Sallabanda Morena, Arrojo Álvarez Elisabeth Estefanía, Aguilar Borja, Ruiz Echevarría Ana Lucrecia, Huertas Modéjar Helena, Sallabanda Kita
Radiation Oncology, Institute of Advanced Radiosurgery (IRCA), Madrid, ESP.
Oncology, Instituto Médico de Oncología Avanzada (INMOA), Madrid, ESP.
Cureus. 2025 May 5;17(5):e83511. doi: 10.7759/cureus.83511. eCollection 2025 May.
High-grade gliomas (HGGs) are the most common primary malignant brain neoplasms in adults, with a high rate of local relapse in the first two years after primary treatment, resulting in poor prognosis. The aim of this study is to describe the potential benefits of the implementation of gyroscopic radiosurgery (GRS) in combination with modulated electro-hyperthermia (mEHT) as a radiosensitizer for the reirradiation of large or multifocal recurrent HGGs.
A study was designed to evaluate the impact of survival and clinical tolerance. Clinical information of 15 patients treated between April 2023 and September 2024 was analyzed.

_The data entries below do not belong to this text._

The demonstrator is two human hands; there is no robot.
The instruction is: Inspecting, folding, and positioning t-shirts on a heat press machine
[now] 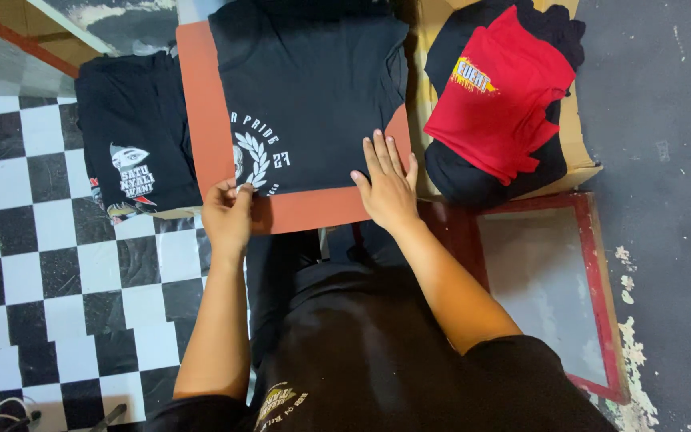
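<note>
Head view: left hand [228,216], fingers curled, pinches the near edge of a black shirt [309,88] lying on an orange board [201,104]; right hand [388,184] presses flat, fingers spread open, on the shirt's lower right corner.

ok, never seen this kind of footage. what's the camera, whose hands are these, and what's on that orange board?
There is no machine here. The single picture comes from a camera worn on a person's head, looking down, so both arms entering from the bottom are the wearer's own.

A black T-shirt with a white wreath print lies on an orange board. The left hand pinches the shirt's lower edge by the print. The right hand lies flat, fingers together, on the shirt's lower right corner.

To the left, a stack of black printed shirts lies by the black-and-white checkered floor. To the right, a red shirt tops dark garments on a cardboard box. A red-framed screen lies below that.
</note>
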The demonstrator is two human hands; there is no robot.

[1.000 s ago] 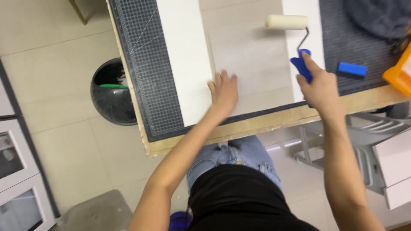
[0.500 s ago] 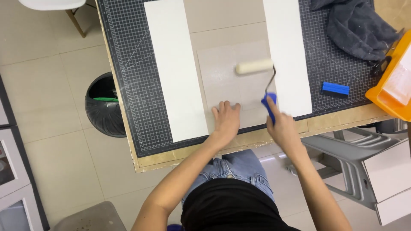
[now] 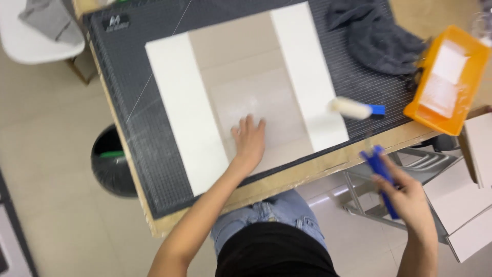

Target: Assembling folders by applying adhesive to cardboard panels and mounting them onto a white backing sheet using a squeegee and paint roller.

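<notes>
Head view: the left hand [image 3: 249,141] lies flat at frame centre, fingers spread, pressing the beige sheet [image 3: 246,87] between two white panels [image 3: 187,113] on the dark cutting mat [image 3: 128,77]. The right hand [image 3: 407,197], lower right off the table edge, grips the blue-handled paint roller [image 3: 353,109], its blurred white head over the right panel. An orange tray [image 3: 446,82] and grey cloth [image 3: 376,36] occupy the upper right; a black bin [image 3: 110,161] stands left.

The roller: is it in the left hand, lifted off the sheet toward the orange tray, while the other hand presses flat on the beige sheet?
Not quite. The head view shows the roller in the right hand; the left hand presses flat on the beige sheet. The rest holds: it is off the sheet, toward the orange tray.
</notes>
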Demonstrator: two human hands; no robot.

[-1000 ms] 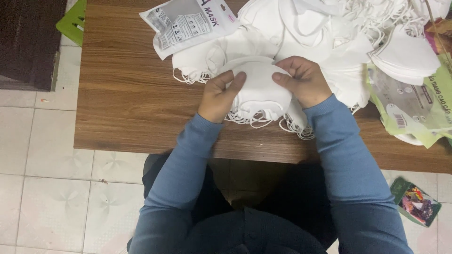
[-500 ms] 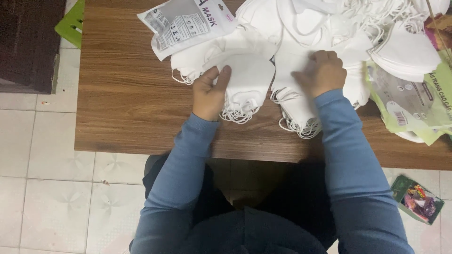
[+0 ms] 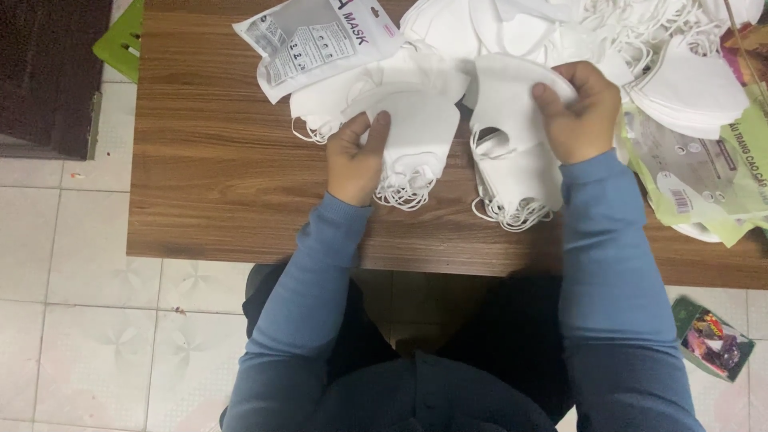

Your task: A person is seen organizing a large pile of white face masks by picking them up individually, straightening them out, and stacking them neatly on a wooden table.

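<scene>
so far two small stacks of folded white face masks [image 3: 416,136] lay sorted beside the heaped loose masks [image 3: 592,24]. left hand [image 3: 356,156] pressed flat-fingered on one stack; right hand [image 3: 580,112] pinched a mask [image 3: 512,96].

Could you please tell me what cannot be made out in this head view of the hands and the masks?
- How many masks are in the stack under the left hand: layers overlap.
- The right hand fingertips: hidden behind its mask stack.
- The loose mask pile: cut off by the top edge.
- The green packets: cut off at the right edge.
</scene>
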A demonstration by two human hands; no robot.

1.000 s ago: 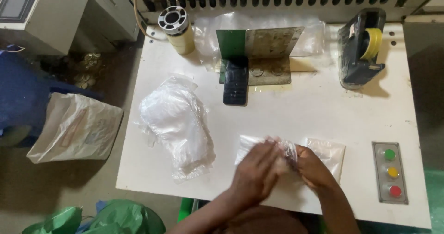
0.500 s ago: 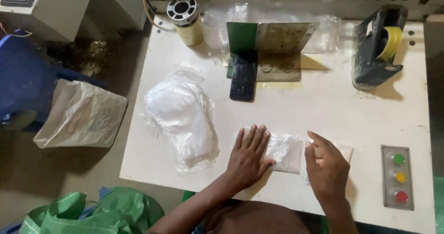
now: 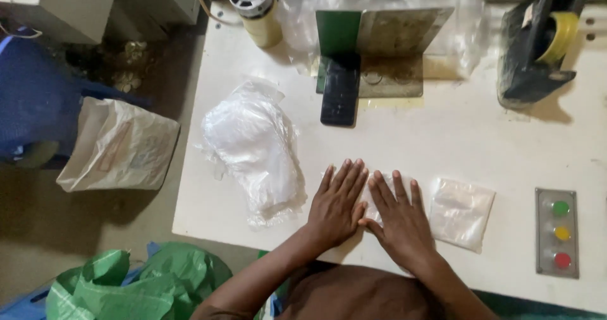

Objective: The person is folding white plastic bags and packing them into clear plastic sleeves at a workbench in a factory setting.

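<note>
My left hand (image 3: 338, 203) and my right hand (image 3: 399, 219) lie flat, side by side, fingers spread, pressing down on a small clear plastic packet (image 3: 368, 195) on the white table (image 3: 455, 137). Only a strip of that packet shows between and above the fingers. A second small flat clear packet (image 3: 460, 212) lies just right of my right hand, untouched. A large crumpled clear bag of white material (image 3: 253, 146) sits left of my left hand.
A black phone (image 3: 340, 96) lies before a green and metal bracket (image 3: 379, 48). A tape dispenser (image 3: 537, 48) stands at back right, a tape roll (image 3: 256, 7) at back left. A three-button panel (image 3: 557, 231) is at right. White sack (image 3: 120, 146) and green bags (image 3: 152, 282) lie on the floor.
My right hand moved left off the right packet and now lies flat beside my left hand on the middle packet. The right packet now lies uncovered.
</note>
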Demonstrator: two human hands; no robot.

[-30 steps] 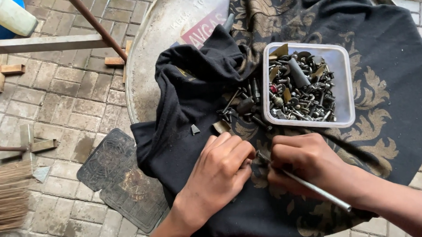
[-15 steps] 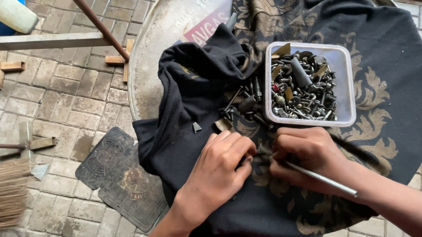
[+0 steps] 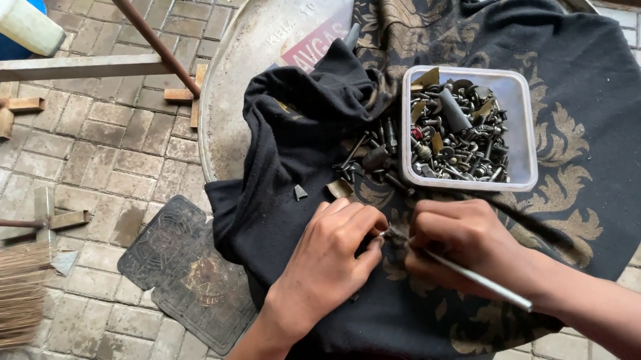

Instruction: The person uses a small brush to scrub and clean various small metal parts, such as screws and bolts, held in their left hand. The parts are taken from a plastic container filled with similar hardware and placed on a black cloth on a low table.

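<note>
My left hand (image 3: pixel 329 255) rests on a black cloth with gold patterns (image 3: pixel 593 154), fingers pinched on a small metal part at its fingertips. My right hand (image 3: pixel 467 242) is closed around a thin metal rod (image 3: pixel 483 281) whose tip meets the left fingertips. Just beyond the hands a white plastic tub (image 3: pixel 524 131) holds several screws, bolts and small metal pieces. A few loose screws (image 3: pixel 366 156) lie on the cloth to the tub's left.
The cloth covers a round metal drum top (image 3: pixel 257 53). On the brick floor to the left lie two dark rubber mats (image 3: pixel 184 269), a broom head (image 3: pixel 8 294), wooden cross stands (image 3: pixel 15 107) and a rusty pole (image 3: pixel 152 40).
Both hands stay close together over the cloth with only slight finger movement; the rod has tilted a little. The tub has not moved.
</note>
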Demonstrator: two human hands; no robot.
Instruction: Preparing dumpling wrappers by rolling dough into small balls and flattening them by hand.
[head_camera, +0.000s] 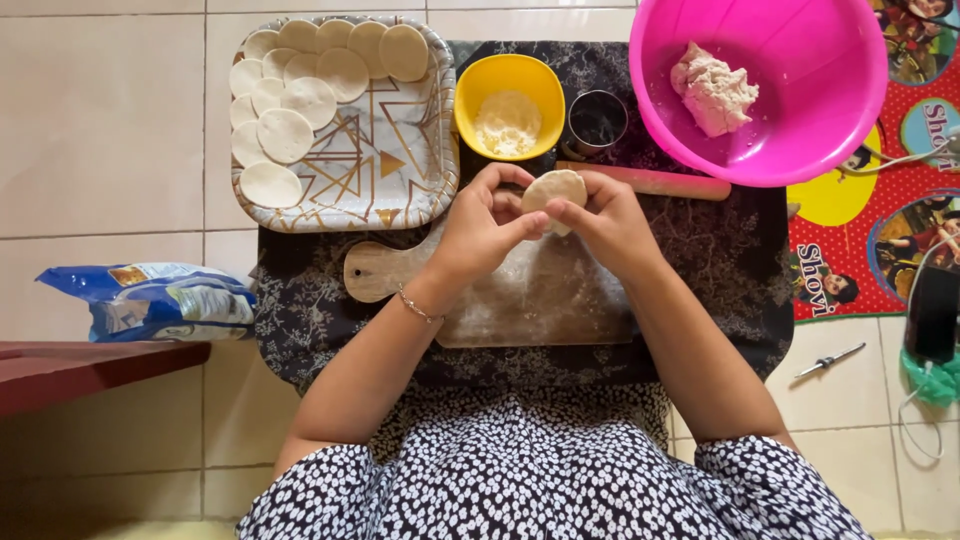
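A pale cream dough round sits between the hands. At eleven o'clock, a white tray shows gold triangle lines and holds off-white discs. At twelve, a yellow bowl contains whitish flour. At one o'clock, a hot-pink basin holds a beige dough lump. The board is light brown wood on a black cloth with grey floral print. At nine, a blue bag.

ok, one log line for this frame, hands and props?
left hand: pinching dough disc | right hand: pinching same disc | under: wooden board | tray: flat discs | pink bowl: dough lump
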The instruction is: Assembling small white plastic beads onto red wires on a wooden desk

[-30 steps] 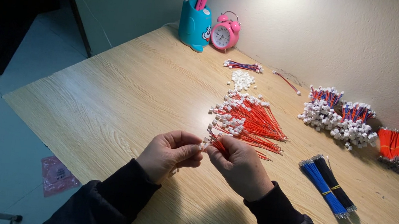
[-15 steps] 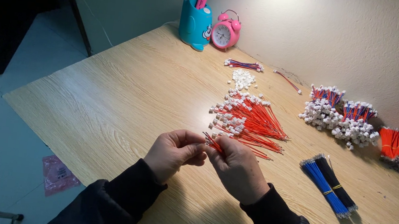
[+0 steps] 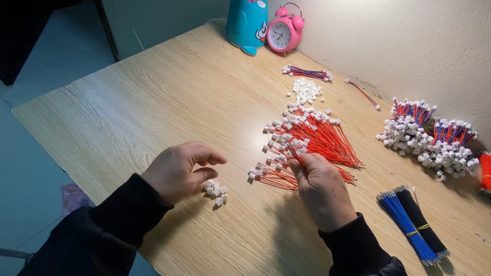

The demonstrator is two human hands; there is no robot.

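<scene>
Nearby, right hand fingers pinch a red wire; left hand fingers curl loosely over white connectors

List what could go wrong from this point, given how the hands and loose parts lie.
1. The left hand rests right beside a small heap of white plugs; a nudge could scatter them across the table.
2. The right hand reaches into the fanned pile of red wires; pulling one may drag or tangle its neighbours.
3. That heap lies fairly near the table's front edge, so a stray plug could perhaps roll off.
</scene>
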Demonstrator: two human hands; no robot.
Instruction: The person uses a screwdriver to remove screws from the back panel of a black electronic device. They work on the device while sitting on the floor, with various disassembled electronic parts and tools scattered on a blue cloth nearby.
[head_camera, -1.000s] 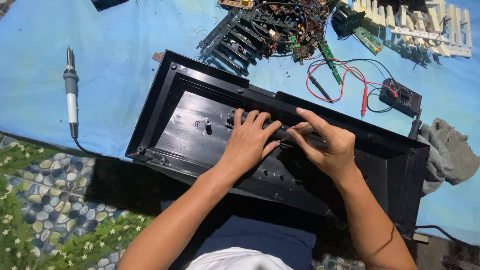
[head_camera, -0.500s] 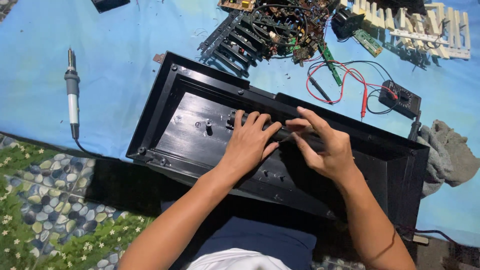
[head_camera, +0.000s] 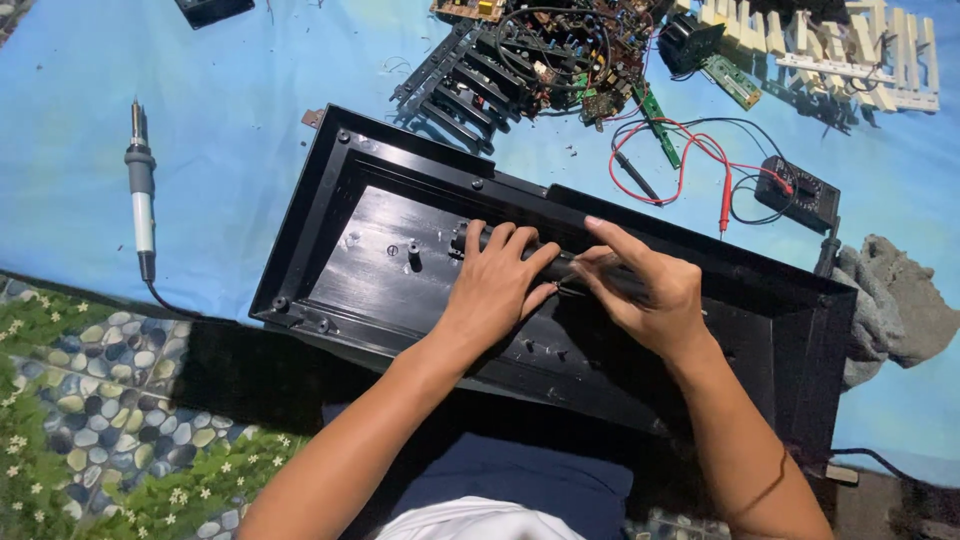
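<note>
A long black plastic casing (head_camera: 330, 200) lies open side up on a blue sheet, its near edge over my lap. My left hand (head_camera: 497, 290) lies inside it, fingers curled over a black bar (head_camera: 466, 241) that runs along the casing's middle. My right hand (head_camera: 648, 290) is just to the right, almost touching the left fingertips. Its thumb and fingers close around the same bar. Whether something small sits between the fingertips is too fine to tell. A short black post (head_camera: 413, 256) stands on the casing floor left of my left hand.
A soldering iron (head_camera: 141, 190) with its cord lies at the left on the blue sheet (head_camera: 200, 110). Behind the casing are circuit boards with tangled wires (head_camera: 560, 55), a multimeter (head_camera: 800, 193) with red and black leads, white key strips (head_camera: 850, 50) and a grey rag (head_camera: 895, 300).
Both hands stay on the same spot in the casing. Only the fingers of my right hand have shifted slightly.
</note>
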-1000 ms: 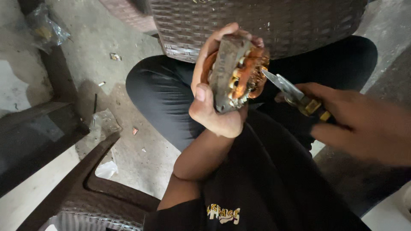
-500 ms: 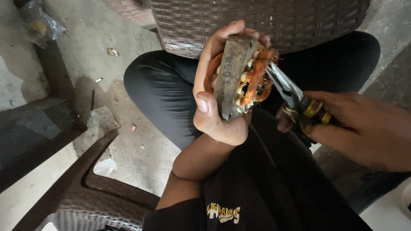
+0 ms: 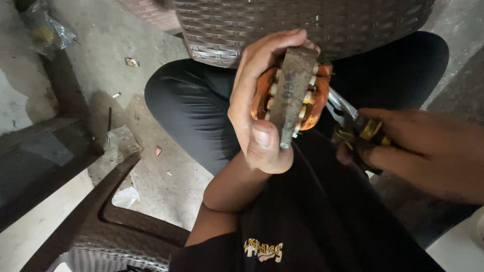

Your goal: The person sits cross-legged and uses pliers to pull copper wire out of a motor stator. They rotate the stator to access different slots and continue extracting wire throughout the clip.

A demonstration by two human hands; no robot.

Fifteen patients with a median age of 50 years and grade 4 (n = 13) or grade 3 (n = 2) gliomas were included in the study. The median Karnofsky Performance Status (KPS) was 70. Multifocal disease was present in 10 patients. The median time from previous radiation was 16 months. Twelve patients were eligible for analysis. The median planning target volume (PTV) was 33.6 cc; 48% (10 lesions) received five fractions (20-30 Gy), 38% (eight lesions) received one fraction (15-18 Gy), and 14% (three lesions) received three fractions (24 Gy). mEHT was applied every 48 hours. The median follow-up was seven months with no in-field recurrences reported. Actuarial overall survival (OS) from GRS and mEHT was 58.3% at six months and 25% at 12 months. Acute tolerance was acceptable, with 33.3% of patients showing improvement, 33.3% remaining stable, and 33.3% presenting grade 2 radiation necrosis, managed with outpatient steroid adjustment.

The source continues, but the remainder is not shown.